The rise of Hazem Salah Abu Ismail.
Sep 12, 2011, Vol. 16, No. 48 • By AMR BARGISI
The Brotherhood’s long-term goal is to rule Egypt, but the leadership realized that right now this is neither likely nor desirable. The Brothers concluded that since the next government in Egypt will be facing myriad troubles and will likely prove extremely unpopular, it is better for the present to keep a low profile and emerge later as those who rescued the country from their infidel, and incompetent, leaders. Accordingly, the Brotherhood restricted its parliamentary bid to 33 percent of the seats, which it later increased to 49 percent after pressure from its rank-and-file. But it was the fact that the Brotherhood decided against running its own presidential ticket that really opened it up for Abu Ismail.
When Abdel Moneim Aboul Fotouh, one of the Brotherhood’s longtime leading members, announced he was running for Egypt’s top post, the organization severed its ties with him. Because the Brotherhood’s membership is highly unlikely to go against the leadership’s directions by voting for a renegade like Aboul Fotouh, Abu Ismail stands to pick up much of that support, whether he’s officially endorsed by the Brotherhood or not.
Since Abu Ismail already has the Salafist vote locked up, the big question is whether or not he’ll appeal to the average Egyptian. Going on his past performance, he stands to do quite well. In 2005 he campaigned for a seat in parliament representing Cairo’s middle-class Dokki district, which is not typically regarded as an Islamist stronghold. Nonetheless, it seems that Abu Ismail won that race—at least until the election committee retracted its announcement of his victory in favor of a candidate from Mubarak’s National Democratic party, a turnaround that suggested Abu Ismail was defrauded by the former ruling party.

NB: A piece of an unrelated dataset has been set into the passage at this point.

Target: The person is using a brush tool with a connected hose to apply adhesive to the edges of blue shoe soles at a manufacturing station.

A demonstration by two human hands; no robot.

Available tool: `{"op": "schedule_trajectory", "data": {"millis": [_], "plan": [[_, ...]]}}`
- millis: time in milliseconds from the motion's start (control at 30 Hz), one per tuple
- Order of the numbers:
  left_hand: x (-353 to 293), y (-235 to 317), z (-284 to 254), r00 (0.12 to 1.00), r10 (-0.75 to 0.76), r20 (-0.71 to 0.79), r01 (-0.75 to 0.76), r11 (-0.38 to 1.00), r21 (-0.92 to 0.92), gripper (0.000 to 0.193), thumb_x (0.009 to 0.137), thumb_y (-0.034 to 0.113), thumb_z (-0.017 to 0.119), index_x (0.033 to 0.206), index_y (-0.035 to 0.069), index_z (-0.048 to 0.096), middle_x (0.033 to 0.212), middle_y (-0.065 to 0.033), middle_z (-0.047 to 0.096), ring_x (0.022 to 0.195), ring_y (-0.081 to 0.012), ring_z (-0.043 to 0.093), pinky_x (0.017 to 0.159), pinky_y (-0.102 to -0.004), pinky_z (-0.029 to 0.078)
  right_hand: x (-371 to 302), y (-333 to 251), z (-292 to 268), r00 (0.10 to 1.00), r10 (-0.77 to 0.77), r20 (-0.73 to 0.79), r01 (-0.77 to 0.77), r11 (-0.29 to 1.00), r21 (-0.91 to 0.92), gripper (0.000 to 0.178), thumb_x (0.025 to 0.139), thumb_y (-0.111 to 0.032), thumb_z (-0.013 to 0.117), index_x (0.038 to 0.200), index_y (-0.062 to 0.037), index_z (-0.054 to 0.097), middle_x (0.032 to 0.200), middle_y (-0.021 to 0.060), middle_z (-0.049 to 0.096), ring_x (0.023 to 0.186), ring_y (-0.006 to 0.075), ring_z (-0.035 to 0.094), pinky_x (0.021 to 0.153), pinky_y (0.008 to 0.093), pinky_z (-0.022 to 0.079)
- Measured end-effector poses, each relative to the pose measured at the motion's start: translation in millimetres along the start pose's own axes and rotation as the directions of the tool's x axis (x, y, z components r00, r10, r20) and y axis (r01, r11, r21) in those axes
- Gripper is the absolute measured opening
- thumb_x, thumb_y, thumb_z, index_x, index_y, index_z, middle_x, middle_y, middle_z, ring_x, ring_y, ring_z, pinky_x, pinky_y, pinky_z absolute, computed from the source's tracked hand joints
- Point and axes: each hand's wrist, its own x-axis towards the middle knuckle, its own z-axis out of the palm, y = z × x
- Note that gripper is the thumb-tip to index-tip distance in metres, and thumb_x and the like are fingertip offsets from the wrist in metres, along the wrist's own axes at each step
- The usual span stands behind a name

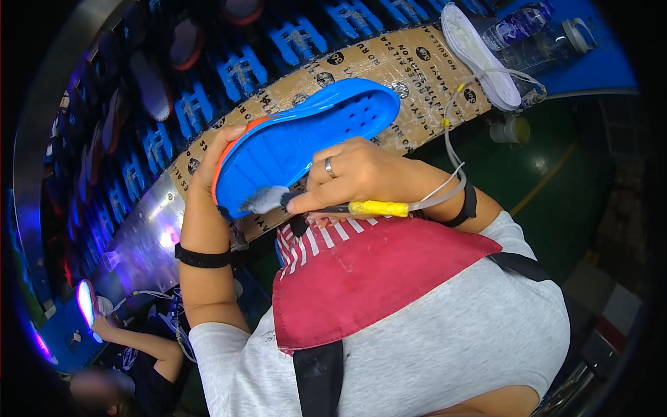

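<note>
A bright blue shoe sole [271,160] with an orange rim round its heel is tilted above the cardboard-covered ledge, its hollow inner side facing me. My left hand [214,153] is closed round the heel edge. In my right hand [358,172], the fingers grip a brush [264,200] with pale, splayed bristles. The bristles lie against the inside of the heel, by the lower rim. Yellow wrapping [379,208] covers the end of the brush handle, where a clear tube [455,156] joins it. Small round holes mark the forefoot of the sole.
Past the cardboard [333,66], blue racks [240,73] run along a line, with dark shoe parts [149,87] beyond. At the far right lie a white sole [479,55] and bottles [517,26]. Another person's hand [104,328] works near a glowing sole at lower left.
</note>
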Motion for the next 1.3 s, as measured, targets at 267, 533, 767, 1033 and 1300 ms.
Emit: {"op": "schedule_trajectory", "data": {"millis": [267, 533, 767, 1033, 1300], "plan": [[-11.4, 8.3, -4.3, 0.993, -0.042, -0.110, 0.055, 0.992, 0.111, 0.047, 0.080, 0.038, 0.053, 0.108, 0.000, 0.062, 0.094, -0.0158, 0.066, 0.077, -0.0241, 0.065, 0.068, -0.0342, 0.055, -9.8, -2.6, 1.2, 0.989, 0.081, 0.127, -0.076, 0.996, -0.047, 0.030, 0.068, -0.008, 0.062, 0.096, -0.0170, 0.067, 0.068, 0.0030, 0.055, 0.070, 0.0222, 0.057, 0.057, 0.0320, 0.046], [-21.1, 13.4, -23.7, 0.995, 0.007, -0.099, 0.010, 0.986, 0.165, 0.048, 0.080, 0.037, 0.052, 0.109, 0.000, 0.062, 0.094, -0.0154, 0.066, 0.078, -0.0243, 0.065, 0.069, -0.0348, 0.054, -20.6, -1.3, 7.9, 0.995, 0.007, 0.096, 0.013, 0.978, -0.207, 0.029, 0.072, -0.011, 0.064, 0.099, -0.0161, 0.068, 0.074, 0.0003, 0.059, 0.070, 0.0161, 0.058, 0.055, 0.0259, 0.047], [-36.5, 9.2, -24.3, 0.991, 0.093, -0.099, -0.078, 0.987, 0.140, 0.053, 0.079, 0.036, 0.051, 0.117, -0.001, 0.056, 0.104, -0.0177, 0.063, 0.088, -0.0272, 0.064, 0.076, -0.0378, 0.053, -18.9, 1.2, 14.1, 0.999, 0.007, -0.036, -0.015, 0.973, -0.232, 0.027, 0.069, -0.013, 0.064, 0.095, -0.0166, 0.067, 0.067, 0.0008, 0.054, 0.070, 0.0189, 0.058, 0.059, 0.0306, 0.048], [-17.7, -40.4, -5.3, 0.985, 0.167, -0.053, -0.174, 0.959, -0.222, 0.064, 0.081, 0.044, 0.046, 0.132, 0.005, 0.042, 0.125, -0.0184, 0.051, 0.106, -0.0342, 0.056, 0.087, -0.0486, 0.049, -11.1, 10.1, 8.3, 0.797, 0.589, -0.136, -0.465, 0.740, 0.486, 0.023, 0.076, -0.015, 0.072, 0.096, -0.0041, 0.069, 0.079, 0.0082, 0.068, 0.065, 0.0114, 0.061, 0.059, 0.0223, 0.047], [-12.1, -54.2, 25.2, 0.982, 0.189, 0.022, -0.175, 0.944, -0.278, 0.067, 0.082, 0.048, 0.038, 0.132, 0.004, 0.040, 0.119, -0.0214, 0.054, 0.092, -0.0394, 0.061, 0.070, -0.0547, 0.054, -19.7, 32.4, -16.4, 0.618, 0.724, -0.307, -0.467, 0.652, 0.597, 0.019, 0.076, -0.010, 0.071, 0.090, 0.0017, 0.068, 0.072, 0.0071, 0.066, 0.062, 0.0086, 0.060, 0.056, 0.0209, 0.048]]}}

Among elites, Abu Ismail will not fare as well. Even if he styles himself a champion of civil liberties—he’s made a career defending Islamist activists—he can count on very little support from Egypt’s liberal and secular classes. His father, Sheikh Salah Abu Ismail, was perhaps the most famous Islamist MP in recent history, best remembered for his feud with Farag Foda, a liberal journalist famous for his attacks on the Islamist movement. It was Abu Ismail’s father who first accused his adversary of heresy, a charge that stuck to Foda and would eventually lead to his assassination by Islamist militants in 1992.
If the prospect of an Islamist president seems a shocking turn for a revolution that began with such high hopes, Abu Ismail’s candidacy is perhaps a blessing in disguise. Whoever rules Egypt next is in for a difficult time. It is preferable for the Islamist project to be discredited sooner rather than later. A much worse scenario would be the Egyptian masses petitioning the Muslim Brother-hood to come to the rescue after the failure of a secular regime.

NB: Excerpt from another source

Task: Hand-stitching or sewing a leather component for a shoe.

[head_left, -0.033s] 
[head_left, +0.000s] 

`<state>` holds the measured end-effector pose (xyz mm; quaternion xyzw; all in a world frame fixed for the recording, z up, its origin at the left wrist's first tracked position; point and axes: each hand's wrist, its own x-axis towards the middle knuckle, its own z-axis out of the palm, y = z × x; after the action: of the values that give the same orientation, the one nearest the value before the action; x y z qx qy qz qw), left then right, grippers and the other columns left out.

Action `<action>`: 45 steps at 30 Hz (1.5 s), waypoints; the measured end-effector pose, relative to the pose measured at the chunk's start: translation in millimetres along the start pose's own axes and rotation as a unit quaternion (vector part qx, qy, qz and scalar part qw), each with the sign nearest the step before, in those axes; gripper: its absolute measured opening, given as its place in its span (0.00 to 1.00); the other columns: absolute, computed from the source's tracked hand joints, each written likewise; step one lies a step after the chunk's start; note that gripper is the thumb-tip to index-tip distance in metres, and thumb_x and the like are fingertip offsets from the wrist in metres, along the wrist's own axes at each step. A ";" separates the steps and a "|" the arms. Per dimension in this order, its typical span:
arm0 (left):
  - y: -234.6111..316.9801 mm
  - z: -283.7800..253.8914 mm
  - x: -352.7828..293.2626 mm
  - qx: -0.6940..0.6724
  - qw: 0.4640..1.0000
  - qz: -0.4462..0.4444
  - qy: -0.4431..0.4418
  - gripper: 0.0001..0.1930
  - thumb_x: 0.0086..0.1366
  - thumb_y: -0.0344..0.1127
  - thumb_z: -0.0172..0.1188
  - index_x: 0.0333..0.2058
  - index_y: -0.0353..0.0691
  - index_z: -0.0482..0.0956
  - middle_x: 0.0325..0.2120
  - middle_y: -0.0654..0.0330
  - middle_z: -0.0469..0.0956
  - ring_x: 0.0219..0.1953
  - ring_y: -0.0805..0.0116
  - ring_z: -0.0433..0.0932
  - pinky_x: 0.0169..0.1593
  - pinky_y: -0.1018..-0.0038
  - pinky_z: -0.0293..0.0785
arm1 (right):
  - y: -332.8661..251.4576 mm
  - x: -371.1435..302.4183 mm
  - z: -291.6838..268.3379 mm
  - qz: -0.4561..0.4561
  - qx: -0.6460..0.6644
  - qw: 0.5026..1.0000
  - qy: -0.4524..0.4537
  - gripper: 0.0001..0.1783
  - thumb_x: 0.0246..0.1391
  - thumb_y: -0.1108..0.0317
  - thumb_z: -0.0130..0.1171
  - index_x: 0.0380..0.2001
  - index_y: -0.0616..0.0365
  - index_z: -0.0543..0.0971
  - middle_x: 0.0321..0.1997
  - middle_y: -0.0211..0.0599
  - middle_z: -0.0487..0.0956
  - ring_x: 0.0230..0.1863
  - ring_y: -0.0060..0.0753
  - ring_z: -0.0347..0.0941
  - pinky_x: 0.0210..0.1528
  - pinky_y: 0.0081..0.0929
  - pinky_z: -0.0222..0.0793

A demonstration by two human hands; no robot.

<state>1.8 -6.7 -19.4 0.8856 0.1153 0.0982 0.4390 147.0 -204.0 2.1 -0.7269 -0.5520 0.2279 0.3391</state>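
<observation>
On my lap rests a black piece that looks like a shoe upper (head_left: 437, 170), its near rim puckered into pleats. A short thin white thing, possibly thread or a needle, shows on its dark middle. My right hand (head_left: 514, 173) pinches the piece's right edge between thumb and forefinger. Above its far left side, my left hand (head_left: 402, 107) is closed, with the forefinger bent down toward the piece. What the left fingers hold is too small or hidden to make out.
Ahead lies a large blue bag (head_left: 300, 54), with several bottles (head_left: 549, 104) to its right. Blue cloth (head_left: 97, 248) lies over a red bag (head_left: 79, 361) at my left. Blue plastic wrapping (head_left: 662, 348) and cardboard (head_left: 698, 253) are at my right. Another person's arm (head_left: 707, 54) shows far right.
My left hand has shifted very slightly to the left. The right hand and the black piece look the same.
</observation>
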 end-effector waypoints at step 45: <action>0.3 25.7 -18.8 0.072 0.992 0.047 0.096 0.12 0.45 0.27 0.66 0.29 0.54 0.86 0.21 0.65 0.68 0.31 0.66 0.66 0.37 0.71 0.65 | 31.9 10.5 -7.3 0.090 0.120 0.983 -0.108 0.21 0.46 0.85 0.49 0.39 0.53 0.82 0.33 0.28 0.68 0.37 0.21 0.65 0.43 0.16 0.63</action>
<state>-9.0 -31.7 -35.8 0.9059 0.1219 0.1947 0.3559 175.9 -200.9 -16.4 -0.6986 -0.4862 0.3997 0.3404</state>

It’s true that there’s always the fear that an Islamist government would mean “one man, one vote, one time.” At present, Egypt’s best defense against such a takeover is still the military. As it did six months ago, this powerful institution would find itself without a choice but to intervene in the country’s politics, if for no other reason than to protect its own considerable business interests.
Amr Bargisi is a senior partner at the Egyptian Union of Liberal Youth.